• Aim of the exercise:
Go through the listing and set it down exactly, leaving out its pictures.

• Available data:
● ● ●

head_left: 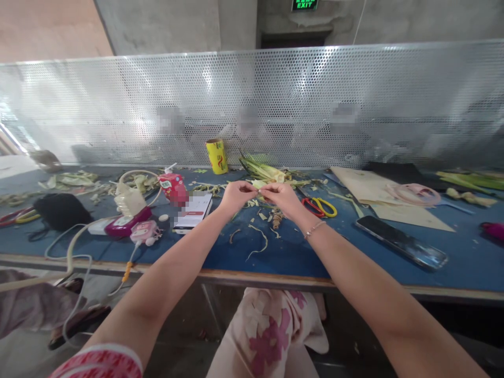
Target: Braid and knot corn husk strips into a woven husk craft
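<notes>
Yellow canister [217, 157]: one, standing near the mesh screen [394, 84]; contents hidden. Red carton [172, 188]: one, to its left; contents hidden. Pale green plant piece [258, 185]: above the counter [293, 260], between left hand [237, 195] and right hand [281, 196], each grip pinched on it. Leaf bundle [263, 169]: just behind. Scissors [327, 209]: near right wrist. Dark phone [400, 241]: farther right.
</notes>
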`<control>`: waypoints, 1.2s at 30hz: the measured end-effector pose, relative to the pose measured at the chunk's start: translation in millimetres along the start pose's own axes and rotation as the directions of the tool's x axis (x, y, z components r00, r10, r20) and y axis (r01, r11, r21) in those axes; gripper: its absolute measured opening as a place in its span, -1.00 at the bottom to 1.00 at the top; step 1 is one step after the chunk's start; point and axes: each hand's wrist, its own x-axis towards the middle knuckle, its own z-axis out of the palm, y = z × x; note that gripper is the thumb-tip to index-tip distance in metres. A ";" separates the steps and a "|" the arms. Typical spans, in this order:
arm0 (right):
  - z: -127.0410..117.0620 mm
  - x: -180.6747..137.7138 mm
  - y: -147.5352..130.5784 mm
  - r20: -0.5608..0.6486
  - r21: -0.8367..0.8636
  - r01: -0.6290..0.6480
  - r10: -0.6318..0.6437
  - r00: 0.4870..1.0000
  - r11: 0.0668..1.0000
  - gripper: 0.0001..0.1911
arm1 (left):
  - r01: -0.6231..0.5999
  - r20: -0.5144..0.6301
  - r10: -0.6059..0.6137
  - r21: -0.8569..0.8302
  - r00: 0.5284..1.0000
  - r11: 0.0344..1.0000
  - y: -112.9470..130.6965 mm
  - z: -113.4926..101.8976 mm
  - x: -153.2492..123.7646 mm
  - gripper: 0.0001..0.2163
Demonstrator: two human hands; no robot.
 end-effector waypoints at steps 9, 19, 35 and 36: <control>-1.9 3.4 4.3 -0.010 0.031 0.029 -0.028 1.000 0.999 -0.69 | -0.002 0.057 0.005 -0.048 0.998 0.999 0.0 0.6 -0.9 -0.82; -2.5 -1.4 -4.3 -0.020 -0.139 0.055 -0.058 0.998 0.989 -0.74 | 0.211 0.103 -0.188 -0.302 0.977 0.930 -1.1 3.9 -0.8 -0.82; -3.6 -1.4 -6.7 -0.028 -0.259 0.038 -0.047 0.999 0.965 -0.76 | 0.080 0.094 -0.057 -0.262 0.994 0.962 -9.0 6.6 -1.8 -0.79; -3.7 -1.0 -5.6 -0.021 -0.253 0.046 -0.053 0.998 0.966 -0.76 | 0.082 0.097 -0.057 -0.279 0.994 0.957 -9.4 6.7 -1.8 -0.79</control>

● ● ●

• Response:
head_left: 
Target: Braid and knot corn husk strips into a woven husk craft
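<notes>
Yellow canister [217, 157]: one, standing near the mesh screen [394, 84]; contents hidden. Red carton [172, 188]: one, to its left; contents hidden. Pale green plant piece [258, 185]: above the counter [293, 260], between left hand [237, 195] and right hand [281, 196], each grip pinched on it. Leaf bundle [263, 169]: just behind. Scissors [327, 209]: near right wrist. Dark phone [400, 241]: farther right.
</notes>
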`<control>`: waypoints, 1.2s at 30hz: the measured end-effector pose, relative to the pose measured at the chunk's start: translation in millimetres along the start pose's own axes and rotation as the directions of the tool's x axis (x, y, z components r00, r10, r20) and y axis (r01, r11, r21) in those axes; gripper: its absolute measured opening as a place in its span, -1.00 at the bottom to 1.00 at the top; step 1 is one step after the chunk's start; point and axes: each hand's wrist, its own x-axis towards the middle knuckle, its own z-axis out of the palm, y = z × x; note that gripper is the thumb-tip to index-tip distance in metres. A ";" separates the steps and a "|" the arms. Typical spans, in this order:
arm0 (right):
  - z: -127.0410..117.0620 mm
  - x: -180.6747..137.7138 mm
  - y: -147.5352..130.5784 mm
  - r20: -0.5608..0.6486
  - r21: -0.8367..0.8636
  - r01: -0.6290..0.6480
  - r10: -0.6318..0.6437
  - r00: 0.4870..1.0000
  - r11: 0.0668..1.0000
  - gripper: 0.0001..0.1911
arm1 (left):
  - r01: -0.6231..0.5999
  - r20: -0.5144..0.6301
  - r10: -0.6059..0.6137
  - r21: -0.8569..0.8302
  - r00: 0.5284..1.0000
  - r11: 0.0344..1.0000
  - y: -112.9470..130.6965 mm
  - z: -113.4926..101.8976 mm
  - x: -153.2492..123.7646 mm
  - gripper: 0.0001..0.2163
Demonstrator: two human hands; no robot.
 end-effector waypoints at steps 9, 19, 35 and 36: <control>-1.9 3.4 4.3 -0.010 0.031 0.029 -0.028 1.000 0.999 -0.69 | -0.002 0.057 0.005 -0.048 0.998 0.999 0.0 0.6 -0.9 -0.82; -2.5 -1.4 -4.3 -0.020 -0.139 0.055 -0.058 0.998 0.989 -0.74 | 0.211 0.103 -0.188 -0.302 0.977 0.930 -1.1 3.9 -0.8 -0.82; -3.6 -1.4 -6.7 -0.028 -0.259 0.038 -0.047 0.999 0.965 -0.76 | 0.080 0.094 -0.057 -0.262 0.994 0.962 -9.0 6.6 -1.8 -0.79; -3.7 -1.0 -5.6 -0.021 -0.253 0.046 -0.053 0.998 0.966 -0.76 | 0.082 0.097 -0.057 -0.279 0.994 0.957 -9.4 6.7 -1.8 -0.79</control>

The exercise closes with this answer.